■ **Required action**
Set down the data below from its first line to the line holding "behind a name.", inclusive; omit all pictures.

■ **Input data**
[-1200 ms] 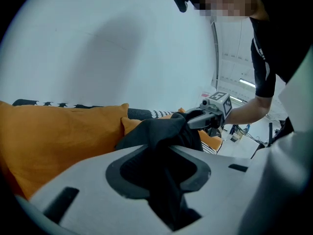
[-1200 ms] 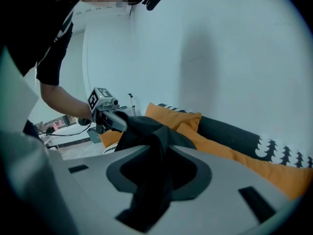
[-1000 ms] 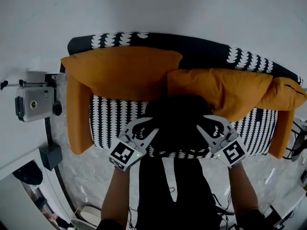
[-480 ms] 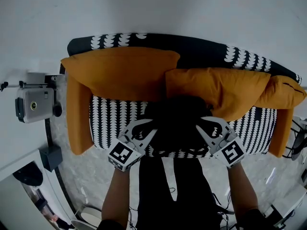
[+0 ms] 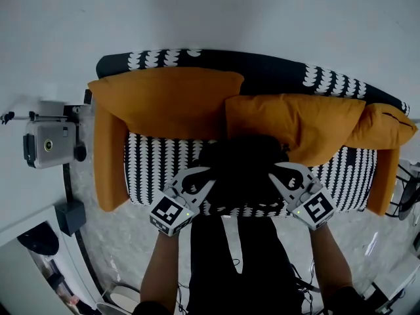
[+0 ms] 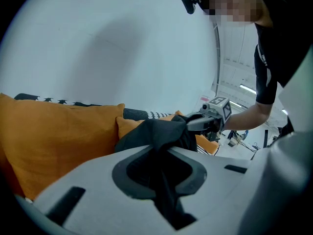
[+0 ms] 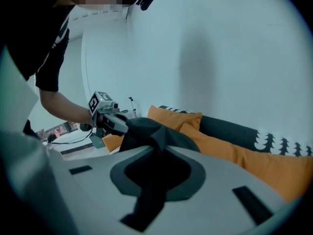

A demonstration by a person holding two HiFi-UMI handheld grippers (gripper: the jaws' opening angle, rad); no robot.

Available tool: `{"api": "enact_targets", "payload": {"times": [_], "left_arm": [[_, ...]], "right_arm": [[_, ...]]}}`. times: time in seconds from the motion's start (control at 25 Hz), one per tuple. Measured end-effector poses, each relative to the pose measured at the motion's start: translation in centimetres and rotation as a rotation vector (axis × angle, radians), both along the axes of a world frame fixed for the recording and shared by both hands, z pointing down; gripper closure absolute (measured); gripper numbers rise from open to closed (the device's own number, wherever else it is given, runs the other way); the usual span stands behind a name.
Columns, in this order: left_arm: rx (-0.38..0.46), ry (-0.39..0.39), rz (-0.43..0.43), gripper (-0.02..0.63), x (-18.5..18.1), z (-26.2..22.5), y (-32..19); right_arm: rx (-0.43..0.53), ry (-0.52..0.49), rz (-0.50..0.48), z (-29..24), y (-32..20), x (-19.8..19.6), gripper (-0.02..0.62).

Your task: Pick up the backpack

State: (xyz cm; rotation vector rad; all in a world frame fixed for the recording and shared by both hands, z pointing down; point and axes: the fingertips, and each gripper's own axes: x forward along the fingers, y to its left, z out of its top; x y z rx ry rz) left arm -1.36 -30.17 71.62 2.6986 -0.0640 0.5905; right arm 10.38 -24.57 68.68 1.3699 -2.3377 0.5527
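A black backpack point(image 5: 241, 169) sits on the seat of a black-and-white patterned sofa point(image 5: 147, 163), in front of the orange cushions point(image 5: 167, 100). My left gripper point(image 5: 199, 178) is at its left side and my right gripper point(image 5: 281, 174) at its right side. Both sets of jaws are closing, with black backpack fabric pinched between them. In the left gripper view the fabric point(image 6: 156, 131) runs through the left gripper point(image 6: 160, 150), and the right gripper point(image 6: 205, 123) shows beyond. The right gripper view shows the same fabric point(image 7: 146, 129) caught in the right gripper point(image 7: 157, 150), with the left gripper point(image 7: 113, 122) behind.
A second orange cushion point(image 5: 295, 120) leans at the back right, and orange armrests close both ends of the sofa. A grey box-shaped device point(image 5: 47, 143) stands on a stand to the left. Cables point(image 5: 298, 284) lie on the marbled floor near my feet.
Both grippers' jaws have narrowed onto the backpack's sides. The hands have stayed where they were.
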Motion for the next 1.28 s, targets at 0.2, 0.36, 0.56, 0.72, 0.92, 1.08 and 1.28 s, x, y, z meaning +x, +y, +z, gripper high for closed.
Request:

■ **Result of this exercise**
[-1200 ms] 
[-1200 ms] 
[-1000 ms] 
[-480 ms] 
[+0 ms] 
[+0 ms] 
[+0 ms] 

A demonstration by a person holding two HiFi-UMI handheld grippers (gripper: the jaws' opening angle, rad); no robot.

Available tool: `{"api": "enact_targets", "payload": {"times": [_], "left_arm": [[_, ...]], "right_arm": [[_, ...]]}}`. times: time in seconds from the motion's start (control at 25 Hz), one per tuple. Measured end-effector poses, each relative to the pose measured at the motion's start: translation in centimetres and rotation as a rotation vector (axis × angle, radians), both along the axes of a world frame fixed for the recording and shared by both hands, z pointing down; gripper closure absolute (measured); gripper numbers rise from open to closed (the device's own number, wherever else it is given, runs the other way); the usual span stands behind a name.

That wraps up the answer.